_Your instructions:_
Using the data below, output a verbatim copy of the lines between the one holding "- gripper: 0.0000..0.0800" and the one holding "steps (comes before", inclusive, without any pictures.

BEGIN Provided entries

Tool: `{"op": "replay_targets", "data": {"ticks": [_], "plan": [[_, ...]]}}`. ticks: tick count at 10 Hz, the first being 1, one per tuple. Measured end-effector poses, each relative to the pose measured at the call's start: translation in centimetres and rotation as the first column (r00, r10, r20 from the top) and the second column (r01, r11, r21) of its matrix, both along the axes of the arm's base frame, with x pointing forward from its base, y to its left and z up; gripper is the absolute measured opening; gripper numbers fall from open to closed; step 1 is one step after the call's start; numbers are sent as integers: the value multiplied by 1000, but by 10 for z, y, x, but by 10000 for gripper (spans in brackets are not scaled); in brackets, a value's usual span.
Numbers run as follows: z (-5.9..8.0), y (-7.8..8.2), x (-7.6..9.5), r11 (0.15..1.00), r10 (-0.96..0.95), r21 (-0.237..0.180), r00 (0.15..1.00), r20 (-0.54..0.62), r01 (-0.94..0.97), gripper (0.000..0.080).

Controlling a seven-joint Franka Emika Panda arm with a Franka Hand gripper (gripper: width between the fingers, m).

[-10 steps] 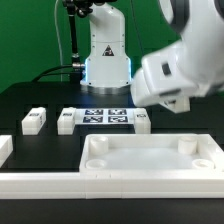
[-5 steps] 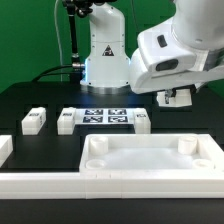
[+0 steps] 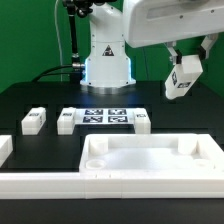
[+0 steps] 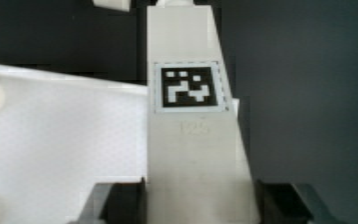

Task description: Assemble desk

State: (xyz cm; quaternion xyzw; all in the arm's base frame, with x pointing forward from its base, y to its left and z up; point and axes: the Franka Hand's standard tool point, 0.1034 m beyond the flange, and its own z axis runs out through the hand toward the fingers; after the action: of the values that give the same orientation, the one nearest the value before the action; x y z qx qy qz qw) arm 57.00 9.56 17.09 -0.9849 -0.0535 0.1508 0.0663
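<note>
My gripper [image 3: 181, 66] is shut on a white desk leg [image 3: 179, 78] and holds it in the air, tilted, above the exterior view's right. In the wrist view the leg [image 4: 194, 120] runs between my fingers [image 4: 119, 204] and shows one square tag. The white desk top [image 3: 150, 158], a tray with a raised rim and corner sockets, lies on the black table at the front, below the leg; it also shows in the wrist view [image 4: 51, 140]. Three more legs lie on the table: one [image 3: 33, 120] at the left, one [image 3: 67, 120] beside it, one [image 3: 141, 121] behind the top.
The marker board [image 3: 105, 117] lies flat between two of the legs. A long white border rail [image 3: 40, 183] runs along the front, with a short white piece [image 3: 5, 148] at the far left. The robot base [image 3: 107, 60] stands at the back.
My gripper has risen and swung to the exterior view's right with the leg in it; the leg now hangs in full view. Nothing on the table has moved.
</note>
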Motion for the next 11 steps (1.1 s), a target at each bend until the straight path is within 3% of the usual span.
{"op": "replay_targets", "data": {"ticks": [1,3,5,7,11], "plan": [[-1,-1,2,1000,-7,-1,999,50,7,288],[1,-1,27,999,-16,31,972,235,9,288],[32,1,55,998,-53,49,927,371,37,288],[23,-3,54,998,-66,45,873,483,50,288],[19,-9,62,996,-91,52,714,694,76,288]]}}
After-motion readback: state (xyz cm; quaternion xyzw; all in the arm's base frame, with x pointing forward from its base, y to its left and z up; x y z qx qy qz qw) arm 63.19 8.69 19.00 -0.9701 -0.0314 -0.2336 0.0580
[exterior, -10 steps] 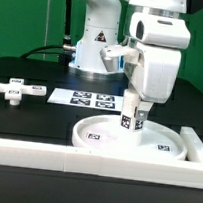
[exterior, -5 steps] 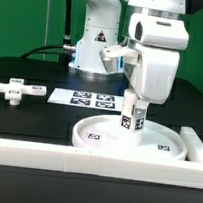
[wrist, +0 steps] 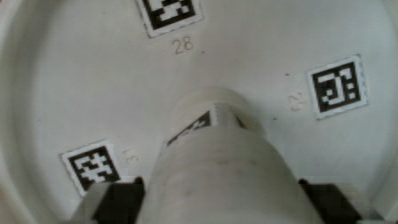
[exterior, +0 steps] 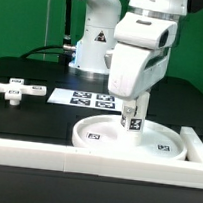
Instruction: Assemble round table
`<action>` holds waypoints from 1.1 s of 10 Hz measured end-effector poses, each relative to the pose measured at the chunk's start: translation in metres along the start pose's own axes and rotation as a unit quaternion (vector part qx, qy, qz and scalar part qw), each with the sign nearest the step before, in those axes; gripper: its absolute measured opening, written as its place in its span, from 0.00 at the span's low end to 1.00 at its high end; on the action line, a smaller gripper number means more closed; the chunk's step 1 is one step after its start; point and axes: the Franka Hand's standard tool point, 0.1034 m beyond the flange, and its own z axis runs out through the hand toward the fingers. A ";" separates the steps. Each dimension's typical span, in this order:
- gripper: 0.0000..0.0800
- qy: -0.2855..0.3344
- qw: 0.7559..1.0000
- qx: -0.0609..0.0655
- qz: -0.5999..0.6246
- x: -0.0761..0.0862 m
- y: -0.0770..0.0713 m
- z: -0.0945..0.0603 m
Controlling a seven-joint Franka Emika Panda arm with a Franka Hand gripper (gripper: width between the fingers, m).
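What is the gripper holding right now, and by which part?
The gripper holds the cylinder post by its upper end, upright over the disc.

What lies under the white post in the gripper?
The wide rimmed disc with its square tags. The post covers the disc's middle, so whether they touch cannot be seen.

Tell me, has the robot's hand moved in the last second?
Yes. The hand has swung toward the exterior view's left against the marker board while gripping the post on the disc.
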 end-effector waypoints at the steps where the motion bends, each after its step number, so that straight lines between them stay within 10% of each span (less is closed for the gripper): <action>1: 0.51 0.000 0.999 0.000 0.042 0.000 0.000 0.000; 11: 0.51 0.027 0.873 0.028 0.486 -0.001 0.001 0.000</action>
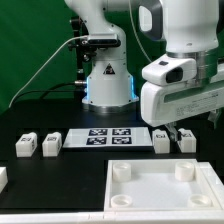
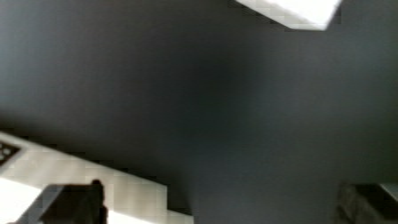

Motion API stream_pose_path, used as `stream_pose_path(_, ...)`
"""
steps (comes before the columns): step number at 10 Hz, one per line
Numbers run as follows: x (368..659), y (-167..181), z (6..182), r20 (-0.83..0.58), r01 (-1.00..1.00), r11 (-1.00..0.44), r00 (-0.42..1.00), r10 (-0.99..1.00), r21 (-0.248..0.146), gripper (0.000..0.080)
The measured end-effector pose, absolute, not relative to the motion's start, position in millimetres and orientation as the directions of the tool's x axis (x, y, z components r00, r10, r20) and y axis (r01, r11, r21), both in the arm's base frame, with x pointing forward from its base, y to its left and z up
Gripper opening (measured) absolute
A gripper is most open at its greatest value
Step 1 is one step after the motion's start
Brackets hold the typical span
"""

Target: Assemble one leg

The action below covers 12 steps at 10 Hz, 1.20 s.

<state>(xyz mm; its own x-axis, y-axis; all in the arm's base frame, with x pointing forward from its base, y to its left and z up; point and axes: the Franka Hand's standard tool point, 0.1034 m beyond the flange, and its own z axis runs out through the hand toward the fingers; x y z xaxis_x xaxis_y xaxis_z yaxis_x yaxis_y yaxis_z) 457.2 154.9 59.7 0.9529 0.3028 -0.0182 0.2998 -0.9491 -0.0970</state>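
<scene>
the black table (image 1: pixel 60 185) carries a large white slab (image 1: pixel 160 190) and, behind it, the marker board (image 1: pixel 110 138). the end effector (image 1: pixel 178 128), spread wide and empty, hangs over a leg (image 1: pixel 162 140) standing just beside the board's end at the exterior view's right.

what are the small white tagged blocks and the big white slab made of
The small squarish white tagged blocks look like matte plastic: uniform white, crisp edges, no grain. The large flat white slab with round corner sockets looks like the same plastic, dull with soft shading; whether moulded or printed is too blurry to tell.
</scene>
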Motion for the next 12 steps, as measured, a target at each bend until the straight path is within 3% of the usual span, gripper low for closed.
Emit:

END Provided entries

_Task solution:_
- gripper: 0.0000..0.0800
- qy: -0.2855..0.3344
- qw: 0.7559..1.0000
- qx: -0.0609..0.0655
- qz: -0.5999..0.6246
- x: -0.0761..0.0862 m
- y: -0.0770..0.0713 m
- z: -0.0945..0.0603 m
Controlling a seven-joint Franka Emika Panda arm with a Franka Hand gripper (gripper: width between the fingers, m).
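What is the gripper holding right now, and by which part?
The gripper holds the cylinder post by its upper end, upright over the disc.

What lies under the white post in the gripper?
The wide rimmed disc with its square tags. The post covers the disc's middle, so whether they touch cannot be seen.

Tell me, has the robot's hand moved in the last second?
Yes. The hand has swung toward the exterior view's left against the marker board while gripping the post on the disc.
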 end-effector waypoints at the steps where the motion bends, each after its step number, so that straight lines between them stay within 10% of each span (less is closed for the gripper): <action>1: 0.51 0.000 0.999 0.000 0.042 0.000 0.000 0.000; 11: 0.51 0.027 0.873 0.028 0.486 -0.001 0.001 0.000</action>

Motion API stream_pose_path, used as `stream_pose_path(_, ...)`
"""
steps (comes before the columns): step number at 10 Hz, one per line

With this, the output is complete.